**How to complete this task:** Everything in the data should be repeated exactly, save for the images.

**Recorded data:**
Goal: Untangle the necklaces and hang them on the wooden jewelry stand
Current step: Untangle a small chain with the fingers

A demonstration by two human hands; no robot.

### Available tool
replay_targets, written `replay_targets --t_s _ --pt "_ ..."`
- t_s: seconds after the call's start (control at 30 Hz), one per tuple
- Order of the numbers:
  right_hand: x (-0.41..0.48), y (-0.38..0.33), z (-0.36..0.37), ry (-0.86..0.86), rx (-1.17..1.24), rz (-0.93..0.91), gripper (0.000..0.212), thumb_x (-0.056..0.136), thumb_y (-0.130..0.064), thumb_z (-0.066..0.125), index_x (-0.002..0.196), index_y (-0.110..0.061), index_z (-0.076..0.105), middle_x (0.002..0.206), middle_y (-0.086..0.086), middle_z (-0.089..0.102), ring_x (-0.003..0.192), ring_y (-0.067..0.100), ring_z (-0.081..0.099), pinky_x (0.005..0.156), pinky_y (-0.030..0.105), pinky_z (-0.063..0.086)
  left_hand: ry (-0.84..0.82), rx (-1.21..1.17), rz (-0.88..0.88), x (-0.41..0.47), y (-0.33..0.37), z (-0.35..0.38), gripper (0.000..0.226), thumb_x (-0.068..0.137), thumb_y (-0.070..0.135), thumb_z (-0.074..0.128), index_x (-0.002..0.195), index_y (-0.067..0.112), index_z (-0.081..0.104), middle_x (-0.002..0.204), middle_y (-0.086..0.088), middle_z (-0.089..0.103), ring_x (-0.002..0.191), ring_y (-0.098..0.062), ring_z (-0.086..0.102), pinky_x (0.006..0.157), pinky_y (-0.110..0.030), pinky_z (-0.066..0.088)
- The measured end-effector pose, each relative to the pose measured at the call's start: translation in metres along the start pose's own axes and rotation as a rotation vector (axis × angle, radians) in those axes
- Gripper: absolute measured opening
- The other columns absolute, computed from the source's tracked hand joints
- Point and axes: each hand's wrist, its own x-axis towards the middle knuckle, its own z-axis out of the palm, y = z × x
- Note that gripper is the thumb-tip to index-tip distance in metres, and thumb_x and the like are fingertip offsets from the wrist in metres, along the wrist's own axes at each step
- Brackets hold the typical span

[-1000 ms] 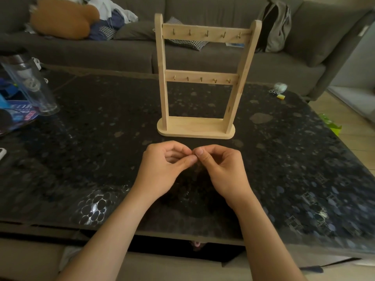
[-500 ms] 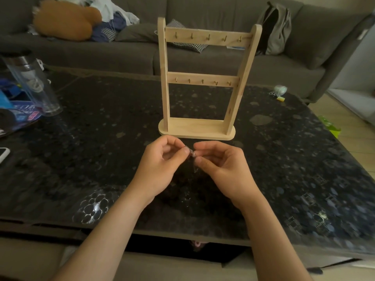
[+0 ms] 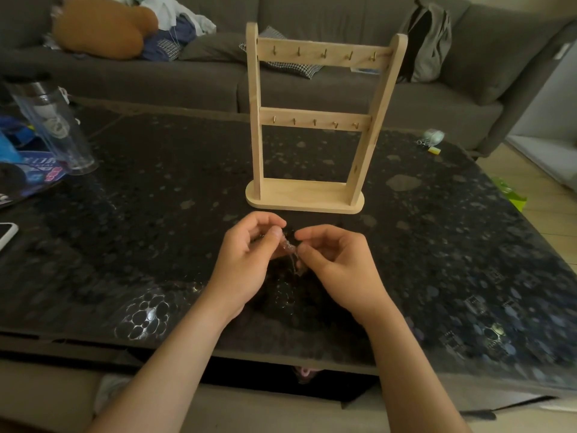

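A wooden jewelry stand with two hook bars stands upright on the dark table, all its hooks bare. Just in front of its base, my left hand and my right hand hold a thin, blurred tangle of necklaces between their fingertips, a little above the table top. A short strand hangs down from the tangle between the hands. Both hands pinch it with thumb and forefinger; how many chains it holds cannot be made out.
A clear plastic tumbler and blue packaging sit at the table's left, a phone at the left edge. Small items lie at the far right corner. A grey sofa with cushions and a backpack runs behind.
My hands have drawn slightly apart, and the necklace tangle now shows between the fingertips with a strand hanging down. The stand has not moved.
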Motion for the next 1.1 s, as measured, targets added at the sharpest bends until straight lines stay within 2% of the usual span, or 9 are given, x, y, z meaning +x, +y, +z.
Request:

**Answer for this exercise:**
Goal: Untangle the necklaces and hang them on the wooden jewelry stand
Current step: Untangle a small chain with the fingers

A demonstration by two human hands; no robot.

### Available tool
replay_targets, written `replay_targets --t_s _ --pt "_ ..."`
- t_s: seconds after the call's start (control at 30 Hz), one per tuple
- Order of the numbers:
  right_hand: x (-0.41..0.48), y (-0.38..0.33), z (-0.36..0.37), ry (-0.86..0.86), rx (-1.17..1.24), rz (-0.93..0.91), gripper (0.000..0.212), thumb_x (-0.056..0.136), thumb_y (-0.130..0.064), thumb_z (-0.066..0.125), index_x (-0.002..0.196), index_y (-0.110..0.061), index_z (-0.076..0.105), middle_x (0.002..0.206), middle_y (-0.086..0.086), middle_z (-0.089..0.102), ring_x (-0.003..0.192), ring_y (-0.067..0.100), ring_z (-0.081..0.099), pinky_x (0.005..0.156), pinky_y (-0.030..0.105), pinky_z (-0.063..0.086)
  left_hand: ry (-0.84..0.82), rx (-1.21..1.17), rz (-0.88..0.88), x (-0.41..0.47), y (-0.33..0.37), z (-0.35..0.38), gripper (0.000..0.226), thumb_x (-0.068..0.137), thumb_y (-0.070..0.135), thumb_z (-0.074..0.128), index_x (-0.002..0.195), index_y (-0.067..0.112), index_z (-0.081..0.104), middle_x (-0.002..0.204), middle_y (-0.086..0.088), middle_z (-0.089..0.103), ring_x (-0.002..0.191), ring_y (-0.098..0.062), ring_z (-0.086..0.102), pinky_x (0.006..0.157), pinky_y (-0.110..0.030), pinky_z (-0.066..0.088)
- The measured end-effector pose, each relative to the pose measured at the call's start: translation in metres along the start pose's own axes and rotation as a rotation vector (axis × angle, radians) in those axes
- Gripper: absolute measured opening
- The other columns absolute, computed from the source's tracked hand joints
- Point and axes: each hand's wrist, its own x-axis towards the middle knuckle, its own z-axis out of the palm, y = z × x
- Note that gripper is the thumb-tip to index-tip distance in metres, and thumb_x and the like are fingertip offsets from the wrist in metres, along the wrist's own axes at each step
- Brackets hold the typical span

[-1000 ms] 
[-500 ms] 
[+0 ms] 

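A wooden jewelry stand with two hook bars stands upright on the dark table, all its hooks bare. Just in front of its base, my left hand and my right hand hold a thin, blurred tangle of necklaces between their fingertips, a little above the table top. A short strand hangs down from the tangle between the hands. Both hands pinch it with thumb and forefinger; how many chains it holds cannot be made out.
A clear plastic tumbler and blue packaging sit at the table's left, a phone at the left edge. Small items lie at the far right corner. A grey sofa with cushions and a backpack runs behind.
My hands have drawn slightly apart, and the necklace tangle now shows between the fingertips with a strand hanging down. The stand has not moved.
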Motion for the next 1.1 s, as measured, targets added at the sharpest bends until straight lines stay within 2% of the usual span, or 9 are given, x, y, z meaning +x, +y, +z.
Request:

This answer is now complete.